Starbucks is closed! Could this mean the eschaton has arrived?
Like many people, I’m a Starbucks regular. If you notice my Facebook status on the right column, you may see that sometimes I’m “praying to St. Arbuck.” Sure, I know I should be drinking coffee that’s more ethical, but Starbucks is so, well, convenient. And yummy.
I was delighted to read, a couple of weeks ago, that Starbucks would be closing for retraining. Based on the drinks I get, many baristas could use it. But what will the caffeine-addicted masses do during the closure? If quality means less than a good bargain, you can get some cheap drinks elsewhere. Maybe you’ll get a free drink. Starbucks itself suggests some spring cleaning or a change in hair color. Here’s my suggestion: pray. Or give $5 to someone who needs it, since you didn’t get to buy the Venti four-shot soy vanilla cappuccino. There are also lessons for churches in all this.

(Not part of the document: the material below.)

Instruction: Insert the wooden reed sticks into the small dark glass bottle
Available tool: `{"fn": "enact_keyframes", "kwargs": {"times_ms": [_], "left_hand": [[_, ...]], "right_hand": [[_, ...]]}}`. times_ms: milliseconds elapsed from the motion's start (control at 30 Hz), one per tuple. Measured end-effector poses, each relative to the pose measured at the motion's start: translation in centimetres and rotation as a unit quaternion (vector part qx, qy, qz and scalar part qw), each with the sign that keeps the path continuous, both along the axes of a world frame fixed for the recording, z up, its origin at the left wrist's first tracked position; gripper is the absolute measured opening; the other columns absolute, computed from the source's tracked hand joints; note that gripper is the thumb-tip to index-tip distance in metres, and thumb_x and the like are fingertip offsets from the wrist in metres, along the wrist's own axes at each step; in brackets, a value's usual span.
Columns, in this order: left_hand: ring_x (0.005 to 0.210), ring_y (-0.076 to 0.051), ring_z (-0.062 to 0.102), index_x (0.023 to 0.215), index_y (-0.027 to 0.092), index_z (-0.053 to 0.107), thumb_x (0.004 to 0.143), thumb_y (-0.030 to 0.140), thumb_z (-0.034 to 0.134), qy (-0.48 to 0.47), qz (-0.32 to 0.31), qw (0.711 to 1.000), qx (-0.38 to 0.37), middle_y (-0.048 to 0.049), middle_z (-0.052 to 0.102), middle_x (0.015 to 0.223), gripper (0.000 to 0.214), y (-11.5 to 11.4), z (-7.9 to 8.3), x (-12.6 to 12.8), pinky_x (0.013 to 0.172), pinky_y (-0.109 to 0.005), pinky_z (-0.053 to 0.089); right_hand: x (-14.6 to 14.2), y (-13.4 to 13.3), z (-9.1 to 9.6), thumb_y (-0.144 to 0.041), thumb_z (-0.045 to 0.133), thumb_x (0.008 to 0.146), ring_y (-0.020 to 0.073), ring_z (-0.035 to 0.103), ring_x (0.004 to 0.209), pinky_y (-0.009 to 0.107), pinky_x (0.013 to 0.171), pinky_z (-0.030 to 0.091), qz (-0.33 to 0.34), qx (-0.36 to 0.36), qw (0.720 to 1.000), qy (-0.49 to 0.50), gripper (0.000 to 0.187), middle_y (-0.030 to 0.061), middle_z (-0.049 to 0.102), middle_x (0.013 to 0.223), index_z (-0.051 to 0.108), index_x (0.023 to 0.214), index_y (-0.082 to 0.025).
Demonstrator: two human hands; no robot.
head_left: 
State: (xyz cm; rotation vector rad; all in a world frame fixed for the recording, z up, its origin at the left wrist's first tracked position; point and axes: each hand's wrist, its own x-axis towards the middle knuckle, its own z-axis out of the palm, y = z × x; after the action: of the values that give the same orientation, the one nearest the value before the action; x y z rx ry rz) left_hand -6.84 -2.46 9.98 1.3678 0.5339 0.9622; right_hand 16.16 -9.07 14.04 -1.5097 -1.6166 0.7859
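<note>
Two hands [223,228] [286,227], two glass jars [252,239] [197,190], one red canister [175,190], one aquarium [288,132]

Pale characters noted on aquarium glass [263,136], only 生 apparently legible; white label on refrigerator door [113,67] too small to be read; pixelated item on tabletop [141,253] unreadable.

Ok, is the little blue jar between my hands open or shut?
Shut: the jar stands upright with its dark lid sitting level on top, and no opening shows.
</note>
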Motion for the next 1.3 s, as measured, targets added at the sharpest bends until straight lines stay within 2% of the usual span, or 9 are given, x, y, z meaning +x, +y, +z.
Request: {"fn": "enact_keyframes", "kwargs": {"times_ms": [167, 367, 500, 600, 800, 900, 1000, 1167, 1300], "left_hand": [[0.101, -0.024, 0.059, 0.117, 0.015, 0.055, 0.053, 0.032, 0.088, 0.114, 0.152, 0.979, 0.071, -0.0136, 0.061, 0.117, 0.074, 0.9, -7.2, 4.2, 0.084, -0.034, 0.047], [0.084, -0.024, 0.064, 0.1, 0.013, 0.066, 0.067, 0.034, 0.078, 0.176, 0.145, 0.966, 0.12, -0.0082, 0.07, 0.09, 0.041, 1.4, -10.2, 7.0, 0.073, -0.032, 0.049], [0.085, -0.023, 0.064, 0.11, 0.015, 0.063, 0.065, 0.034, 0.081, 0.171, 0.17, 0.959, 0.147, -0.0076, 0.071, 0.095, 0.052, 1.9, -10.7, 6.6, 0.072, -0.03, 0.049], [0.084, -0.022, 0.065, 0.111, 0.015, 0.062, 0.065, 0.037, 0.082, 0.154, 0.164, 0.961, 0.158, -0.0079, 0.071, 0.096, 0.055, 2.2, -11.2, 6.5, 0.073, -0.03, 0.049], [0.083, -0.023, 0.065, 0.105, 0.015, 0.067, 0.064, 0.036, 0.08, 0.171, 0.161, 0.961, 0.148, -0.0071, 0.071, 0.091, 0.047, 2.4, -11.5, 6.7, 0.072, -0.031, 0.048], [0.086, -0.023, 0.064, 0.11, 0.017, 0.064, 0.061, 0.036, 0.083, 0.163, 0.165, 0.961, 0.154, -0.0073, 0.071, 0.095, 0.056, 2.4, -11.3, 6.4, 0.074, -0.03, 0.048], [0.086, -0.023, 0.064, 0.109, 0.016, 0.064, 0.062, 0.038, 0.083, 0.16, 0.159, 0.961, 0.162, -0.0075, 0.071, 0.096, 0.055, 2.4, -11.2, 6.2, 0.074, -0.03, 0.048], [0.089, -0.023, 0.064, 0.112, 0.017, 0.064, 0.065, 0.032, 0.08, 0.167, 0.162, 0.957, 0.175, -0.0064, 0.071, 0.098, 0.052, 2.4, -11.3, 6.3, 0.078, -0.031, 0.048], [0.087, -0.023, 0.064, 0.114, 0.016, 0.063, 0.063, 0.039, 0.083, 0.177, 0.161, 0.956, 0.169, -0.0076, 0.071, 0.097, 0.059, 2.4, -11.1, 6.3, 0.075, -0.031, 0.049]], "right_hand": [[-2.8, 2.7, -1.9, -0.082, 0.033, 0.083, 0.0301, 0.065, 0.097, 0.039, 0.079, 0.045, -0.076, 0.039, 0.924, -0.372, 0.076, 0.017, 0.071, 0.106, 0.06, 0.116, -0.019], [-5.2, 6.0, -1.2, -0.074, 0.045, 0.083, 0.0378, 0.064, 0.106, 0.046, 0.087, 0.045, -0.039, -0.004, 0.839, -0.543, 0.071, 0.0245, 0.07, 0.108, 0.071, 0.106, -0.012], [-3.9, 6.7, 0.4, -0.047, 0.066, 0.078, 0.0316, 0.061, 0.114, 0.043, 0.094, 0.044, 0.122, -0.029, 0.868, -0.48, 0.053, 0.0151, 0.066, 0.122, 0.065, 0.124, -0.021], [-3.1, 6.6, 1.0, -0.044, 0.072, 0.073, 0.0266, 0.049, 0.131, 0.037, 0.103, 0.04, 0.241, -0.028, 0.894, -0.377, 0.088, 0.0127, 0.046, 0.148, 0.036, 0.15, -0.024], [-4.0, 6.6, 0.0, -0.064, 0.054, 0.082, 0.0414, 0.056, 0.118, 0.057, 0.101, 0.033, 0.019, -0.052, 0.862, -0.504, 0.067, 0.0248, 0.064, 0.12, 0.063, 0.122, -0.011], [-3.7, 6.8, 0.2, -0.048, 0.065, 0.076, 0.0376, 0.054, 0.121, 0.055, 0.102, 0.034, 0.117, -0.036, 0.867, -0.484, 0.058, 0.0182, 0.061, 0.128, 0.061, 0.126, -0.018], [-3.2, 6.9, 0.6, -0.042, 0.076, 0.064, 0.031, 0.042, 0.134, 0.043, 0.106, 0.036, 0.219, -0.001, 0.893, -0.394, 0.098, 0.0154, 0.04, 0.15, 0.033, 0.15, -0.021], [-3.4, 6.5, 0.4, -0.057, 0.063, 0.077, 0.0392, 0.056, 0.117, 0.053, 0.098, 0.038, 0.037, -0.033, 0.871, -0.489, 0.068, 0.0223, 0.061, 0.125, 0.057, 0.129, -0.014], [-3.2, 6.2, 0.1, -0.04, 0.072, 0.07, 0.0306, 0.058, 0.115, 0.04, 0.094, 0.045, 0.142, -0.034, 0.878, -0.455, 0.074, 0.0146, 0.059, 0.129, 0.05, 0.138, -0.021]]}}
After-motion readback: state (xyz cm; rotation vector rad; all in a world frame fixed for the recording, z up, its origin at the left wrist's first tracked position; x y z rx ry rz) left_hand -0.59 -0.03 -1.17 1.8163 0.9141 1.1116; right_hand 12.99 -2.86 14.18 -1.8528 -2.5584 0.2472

At first, it seems crazy to close during business hours. Apple knows that closing during business hours stirs people into a frenzy. Maybe churches can learn something from this. Besides the buzz that we could generate, there is something to learn from the commitment to quality that’s embodied by a decision to close every Starbucks in the entire country for several hours. They stopped doing the same-old same-old to make sure that the basics were being done correctly. In churches, my sense is that we get so busy that we often fail to make sure that we’re doing the basics right.
Then, of course, there are the things we can learn about spreading the Gospel from Starbucks itself. If our churches served good coffee and didn’t look like museums of 1950s culture, perhaps people would want to hang out there. Maybe if we cared as much about the experience of our guests as Starbucks cares about its guests, people would come to churches more often to join us.
And, please, can we learn to serve tasty coffee?